The pictures must be left out, while the rest of the data is copied exactly.

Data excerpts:
*** Block opens ***
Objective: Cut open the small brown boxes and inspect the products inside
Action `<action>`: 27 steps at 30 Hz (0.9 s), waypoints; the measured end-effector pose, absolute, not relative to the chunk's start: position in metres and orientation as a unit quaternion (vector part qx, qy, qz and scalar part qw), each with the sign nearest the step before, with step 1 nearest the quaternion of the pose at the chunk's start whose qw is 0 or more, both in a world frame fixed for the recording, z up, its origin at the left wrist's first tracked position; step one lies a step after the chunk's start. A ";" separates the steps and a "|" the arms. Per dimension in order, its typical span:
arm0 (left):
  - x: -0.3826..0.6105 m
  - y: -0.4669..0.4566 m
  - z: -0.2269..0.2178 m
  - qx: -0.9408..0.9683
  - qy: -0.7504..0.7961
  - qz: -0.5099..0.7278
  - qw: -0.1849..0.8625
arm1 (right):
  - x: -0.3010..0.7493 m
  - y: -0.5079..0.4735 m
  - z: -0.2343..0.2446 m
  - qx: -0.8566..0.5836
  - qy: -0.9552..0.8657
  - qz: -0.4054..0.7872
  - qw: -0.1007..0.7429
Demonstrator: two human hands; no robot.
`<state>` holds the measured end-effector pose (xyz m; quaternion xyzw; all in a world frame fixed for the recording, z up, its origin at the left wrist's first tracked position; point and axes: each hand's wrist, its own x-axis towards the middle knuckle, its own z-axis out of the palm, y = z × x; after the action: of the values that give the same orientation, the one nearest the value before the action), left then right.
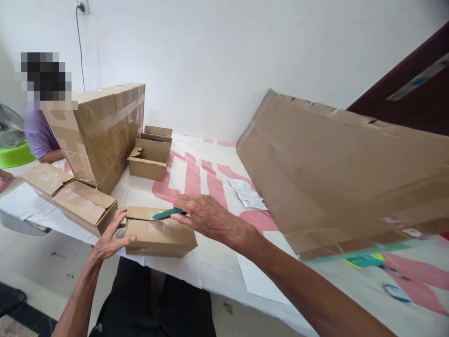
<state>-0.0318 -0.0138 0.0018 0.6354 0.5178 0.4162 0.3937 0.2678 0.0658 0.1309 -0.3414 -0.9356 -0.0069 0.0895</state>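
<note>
A small closed cardboard box [157, 238] lies near the front edge of the cloth-covered table. My left hand [111, 238] steadies its left end, thumb on the near side and fingers at the far corner, with nothing else in the grasp. In my right hand [203, 217] is a green utility knife [167, 213], pointing left. The knife's tip is at the seam along the box's top, where the flaps show a dark gap at the left. Some clear tape shows beside the blade.
Two small boxes [84, 201] sit end to end at the left, before a tall taped stack of boxes [101, 135]. Open boxes [149, 161] stand beyond. A large cardboard sheet [343, 182] leans at the right, near a crumpled paper [247, 194]. Behind the stack is a person in a purple sleeve [40, 131].
</note>
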 end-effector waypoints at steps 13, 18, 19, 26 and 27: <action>-0.037 -0.006 0.016 0.692 0.509 0.349 0.375 | 0.409 0.033 0.019 -0.542 -0.758 0.069 0.356; -0.039 -0.004 0.026 0.702 0.505 0.329 0.380 | 0.378 0.002 -0.098 -0.577 -0.723 0.067 0.374; -0.041 -0.004 0.027 0.701 0.501 0.329 0.387 | 0.372 0.001 -0.102 -0.575 -0.723 0.069 0.378; -0.046 0.003 0.019 0.629 0.526 0.375 0.432 | 0.331 0.030 -0.003 -0.434 -0.801 0.141 0.387; -0.046 0.004 0.019 0.621 0.535 0.377 0.431 | 0.325 0.031 0.010 -0.414 -0.817 0.142 0.376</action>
<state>-0.0455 0.0038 0.0190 0.6214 0.5347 0.3767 0.4313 0.3252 0.0313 0.0096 -0.4141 -0.8167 0.1419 0.3760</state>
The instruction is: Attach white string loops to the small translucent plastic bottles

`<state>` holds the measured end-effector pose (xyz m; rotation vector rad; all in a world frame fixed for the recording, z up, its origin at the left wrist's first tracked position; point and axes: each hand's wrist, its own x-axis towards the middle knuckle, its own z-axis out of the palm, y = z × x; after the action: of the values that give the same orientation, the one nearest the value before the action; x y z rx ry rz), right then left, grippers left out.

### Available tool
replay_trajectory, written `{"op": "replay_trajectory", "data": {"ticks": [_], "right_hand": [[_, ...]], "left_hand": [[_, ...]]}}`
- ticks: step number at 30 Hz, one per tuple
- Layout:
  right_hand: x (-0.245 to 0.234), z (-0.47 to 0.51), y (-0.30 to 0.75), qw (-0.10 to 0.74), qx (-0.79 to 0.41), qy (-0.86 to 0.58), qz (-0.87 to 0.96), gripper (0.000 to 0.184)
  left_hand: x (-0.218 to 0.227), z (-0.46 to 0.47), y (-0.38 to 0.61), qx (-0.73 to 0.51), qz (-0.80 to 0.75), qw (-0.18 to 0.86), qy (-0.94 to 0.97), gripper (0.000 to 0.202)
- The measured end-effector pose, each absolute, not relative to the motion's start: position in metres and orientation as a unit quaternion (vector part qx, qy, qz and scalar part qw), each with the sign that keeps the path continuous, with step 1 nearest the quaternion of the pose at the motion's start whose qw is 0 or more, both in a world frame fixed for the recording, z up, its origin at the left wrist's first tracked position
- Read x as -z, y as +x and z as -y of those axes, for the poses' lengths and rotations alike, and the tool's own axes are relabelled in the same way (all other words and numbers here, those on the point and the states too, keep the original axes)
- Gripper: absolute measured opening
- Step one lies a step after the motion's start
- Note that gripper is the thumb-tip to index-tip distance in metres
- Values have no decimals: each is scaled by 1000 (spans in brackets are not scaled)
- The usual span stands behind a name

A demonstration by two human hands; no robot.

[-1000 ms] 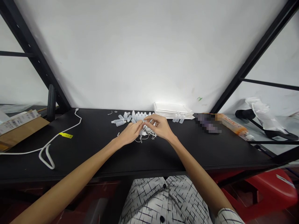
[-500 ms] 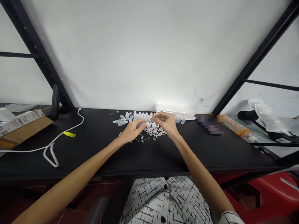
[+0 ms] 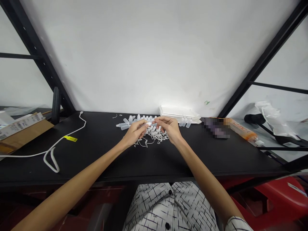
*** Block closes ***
ANSWER SPACE
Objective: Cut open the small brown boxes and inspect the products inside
Action `<action>`: 27 steps at 30 Hz (0.9 s), waypoints; the measured end-effector pose, absolute, not relative to the chunk's start: position in metres and orientation as a unit quaternion (vector part qx, qy, qz and scalar part qw), each with the sign nearest the step before, with step 1 nearest the quaternion of the pose at the chunk's start whose qw is 0 or more, both in a world frame fixed for the recording, z up, its origin at the left wrist's first tracked position; step one lies a step after the chunk's start. A ";" separates the steps and a "|" the arms. Per dimension in order, its typical span:
arm0 (left):
  - x: -0.3826..0.6105 m
  - y: -0.4669..0.4566 m
  - z: -0.2269..0.2178 m
  - qx: -0.9408..0.9683
  - qy: -0.7504..0.7961
  - qz: -0.5099..0.7278
  - qw: -0.1849..0.8625
arm1 (right):
  - x: -0.3010..0.7493 m
  - y: -0.5079..0.4735 m
  - z: -0.2343..0.2446 m
  - qx: -0.8566..0.5836
  - qy: -0.9552..0.8657
  - qz: -0.4054..0.7872
  - qw: -0.1007..0.7429
Demonstrator: two human hands; no robot.
`<state>` holds the measured end-effector pose (xyz m; quaternion xyzw; all in a world frame fixed for the recording, z up, its origin at the left wrist's first tracked position; point and axes: each hand's wrist, its own x-axis towards the middle knuckle, its own z-axis out of the palm, y = z × x; after the action: of the values that give the same orientation, the one nearest the value before the action), left then right.
<state>-0.0318 -0.0138 0.0018 0.6354 0.5178 0.4162 0.3937 0.2678 0.0658 0.1309 -0.3414 -0.9356 -0.0069 0.0895</state>
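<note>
A small closed cardboard box [157, 238] lies near the front edge of the cloth-covered table. My left hand [111, 238] steadies its left end, thumb on the near side and fingers at the far corner, with nothing else in the grasp. In my right hand [203, 217] is a green utility knife [167, 213], pointing left. The knife's tip is at the seam along the box's top, where the flaps show a dark gap at the left. Some clear tape shows beside the blade.
Two small boxes [84, 201] sit end to end at the left, before a tall taped stack of boxes [101, 135]. Open boxes [149, 161] stand beyond. A large cardboard sheet [343, 182] leans at the right, near a crumpled paper [247, 194]. Behind the stack is a person in a purple sleeve [40, 131].
</note>
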 end-effector waypoints at steps 13, 18, 19, 26 and 27: <action>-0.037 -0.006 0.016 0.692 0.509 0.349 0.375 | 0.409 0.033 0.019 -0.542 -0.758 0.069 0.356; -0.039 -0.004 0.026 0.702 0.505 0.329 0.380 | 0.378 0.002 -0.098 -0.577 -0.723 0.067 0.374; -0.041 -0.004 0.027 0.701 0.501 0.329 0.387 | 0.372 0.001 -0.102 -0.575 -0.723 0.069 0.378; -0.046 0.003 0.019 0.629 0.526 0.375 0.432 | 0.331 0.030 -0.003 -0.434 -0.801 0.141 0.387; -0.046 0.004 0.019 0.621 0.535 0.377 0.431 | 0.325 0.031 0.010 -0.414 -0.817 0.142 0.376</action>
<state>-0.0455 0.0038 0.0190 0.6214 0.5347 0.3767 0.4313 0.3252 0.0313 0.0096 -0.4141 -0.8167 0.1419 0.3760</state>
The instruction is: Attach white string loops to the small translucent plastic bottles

`<state>` holds the measured end-effector pose (xyz m; rotation vector rad; all in a world frame fixed for the recording, z up, its origin at the left wrist's first tracked position; point and axes: each hand's wrist, its own x-axis towards the middle knuckle, its own z-axis out of the palm, y = z × x; after the action: of the values that give the same orientation, the one nearest the value before the action; x y z rx ry rz), right then left, grippers left out.

### Available tool
replay_trajectory, written `{"op": "replay_trajectory", "data": {"ticks": [_], "right_hand": [[_, ...]], "left_hand": [[_, ...]]}}`
- ticks: step number at 30 Hz, one per tuple
- Layout:
  right_hand: x (-0.245 to 0.234), z (-0.47 to 0.51), y (-0.30 to 0.75), qw (-0.10 to 0.74), qx (-0.79 to 0.41), qy (-0.86 to 0.58), qz (-0.87 to 0.96), gripper (0.000 to 0.184)
  left_hand: x (-0.218 to 0.227), z (-0.46 to 0.47), y (-0.38 to 0.61), qx (-0.73 to 0.51), qz (-0.80 to 0.75), qw (-0.18 to 0.86), qy (-0.94 to 0.97), gripper (0.000 to 0.202)
- The measured end-effector pose, each absolute, not relative to the motion's start: position in metres and orientation as a unit quaternion (vector part qx, qy, qz and scalar part qw), each with the sign that keeps the path continuous, with step 1 nearest the quaternion of the pose at the motion's start whose qw is 0 or more, both in a world frame fixed for the recording, z up, its origin at the left wrist's first tracked position
- Read x as -z, y as +x and z as -y of those axes, for the poses' lengths and rotations alike, and the tool's own axes are relabelled in the same way (all other words and numbers here, those on the point and the states too, keep the original axes)
- Gripper: absolute measured opening
- Step one lies a step after the motion's start
- Note that gripper is the thumb-tip to index-tip distance in metres
- Values have no decimals: each is scaled by 1000 (spans in brackets are not scaled)
- The usual span stands behind a name

A demonstration by two human hands; no robot.

[-1000 ms] 
[-500 ms] 
[+0 ms] 

The requested output has now been given in full.